Source: https://www.pbs.org/newshour/arts/burnout-is-rampant-among-doctors-and-nurses-can-the-
arts-help

Summary:
The article talks about Burnout Syndrome in the medical field. The article talks about
accounts from doctors, nurses and other people in the health care team. With the Burnout
Syndrome experienced by the healthcare team the article sheds light on how this could be
counteracted with the used of art in many different ways. The article includes testimonies on how
it helped them.
Reaction:
Burnout syndrome (BOS) was identified in the early 1970s in human service
professionals, most notably health care workers (Maslach C, Schaufeli WB, Leiter MP. Job
burnout) BOS has been described as an inability to cope with emotional stress at work ( Pines A,
Maslach C. Characteristics of staff burnout in mental health setting) or as excessive use of
energy and resources leading to feelings of failure and exhaustion (Freudenberger HJ. The issues
of staff burnout in therapeutic communities. J Psychoactive Drugs ). Although depression affects
nearly every aspect of the person's life, symptoms of burnout occur only at work; however, BOS
also decreases overall well-being 

“What’s wrong?” he remembers asking. “It’s sad,” she said. “Mr. Smith just died.” With
dismay, Moss realized that he had already moved on emotionally after being present at a man’s
death. “I had depersonalized it,” he said. “It’s what we’re taught to do as doctors. It’s part of the
way we were educated to deal with grief and tragedy.”
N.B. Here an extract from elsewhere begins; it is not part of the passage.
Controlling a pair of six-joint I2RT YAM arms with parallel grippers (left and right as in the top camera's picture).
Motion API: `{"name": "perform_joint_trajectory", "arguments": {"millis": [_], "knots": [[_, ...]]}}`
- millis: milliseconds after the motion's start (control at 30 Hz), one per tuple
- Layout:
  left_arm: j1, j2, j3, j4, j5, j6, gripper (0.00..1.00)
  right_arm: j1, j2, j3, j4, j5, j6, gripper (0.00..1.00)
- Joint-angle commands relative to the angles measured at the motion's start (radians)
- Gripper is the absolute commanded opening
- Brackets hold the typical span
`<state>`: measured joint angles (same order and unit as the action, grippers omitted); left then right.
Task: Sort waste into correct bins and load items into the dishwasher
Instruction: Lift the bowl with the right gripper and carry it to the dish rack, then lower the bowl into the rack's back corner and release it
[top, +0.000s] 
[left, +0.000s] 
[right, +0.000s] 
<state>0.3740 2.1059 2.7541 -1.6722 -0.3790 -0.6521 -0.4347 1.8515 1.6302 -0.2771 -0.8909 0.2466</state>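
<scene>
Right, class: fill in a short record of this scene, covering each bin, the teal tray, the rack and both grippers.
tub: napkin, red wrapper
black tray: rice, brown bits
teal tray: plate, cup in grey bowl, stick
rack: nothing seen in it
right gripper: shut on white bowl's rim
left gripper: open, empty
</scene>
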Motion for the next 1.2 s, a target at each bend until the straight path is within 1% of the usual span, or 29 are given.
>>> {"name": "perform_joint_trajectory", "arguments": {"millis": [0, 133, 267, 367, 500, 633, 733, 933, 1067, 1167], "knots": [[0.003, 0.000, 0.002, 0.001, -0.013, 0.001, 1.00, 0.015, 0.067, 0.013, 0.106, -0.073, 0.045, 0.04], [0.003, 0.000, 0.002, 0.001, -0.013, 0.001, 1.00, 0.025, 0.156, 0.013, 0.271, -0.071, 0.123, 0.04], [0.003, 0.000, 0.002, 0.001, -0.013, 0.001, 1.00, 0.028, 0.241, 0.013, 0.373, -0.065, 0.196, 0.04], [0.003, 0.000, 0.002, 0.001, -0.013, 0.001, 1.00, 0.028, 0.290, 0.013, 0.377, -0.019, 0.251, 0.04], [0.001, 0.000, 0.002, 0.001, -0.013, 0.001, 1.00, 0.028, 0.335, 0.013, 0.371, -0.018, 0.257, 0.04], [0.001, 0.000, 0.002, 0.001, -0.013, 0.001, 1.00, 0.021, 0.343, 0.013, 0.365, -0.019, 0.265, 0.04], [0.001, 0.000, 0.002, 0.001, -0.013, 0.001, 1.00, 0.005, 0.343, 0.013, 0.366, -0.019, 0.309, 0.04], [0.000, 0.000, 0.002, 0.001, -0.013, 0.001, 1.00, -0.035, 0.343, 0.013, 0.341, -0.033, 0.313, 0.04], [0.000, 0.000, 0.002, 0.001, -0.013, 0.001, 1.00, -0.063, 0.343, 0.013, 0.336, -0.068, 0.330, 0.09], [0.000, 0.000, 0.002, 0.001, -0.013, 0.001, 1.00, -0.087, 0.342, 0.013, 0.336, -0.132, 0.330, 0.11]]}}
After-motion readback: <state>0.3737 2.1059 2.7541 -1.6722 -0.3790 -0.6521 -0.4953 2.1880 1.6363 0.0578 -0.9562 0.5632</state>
That part of the article struck me the most as it depicted a very personal realization that
most medical professionals may have experienced in their profession. It should go without
saying that even if you work in an environment where your resilience and control of emotions is
tested, one must still stay human. Human in the sense that you are able to relate and empathize
with your patients and not only focus on the job at hand but also the emotional aspect of the job
to the patients, significant others and also to yourself as the medical professional.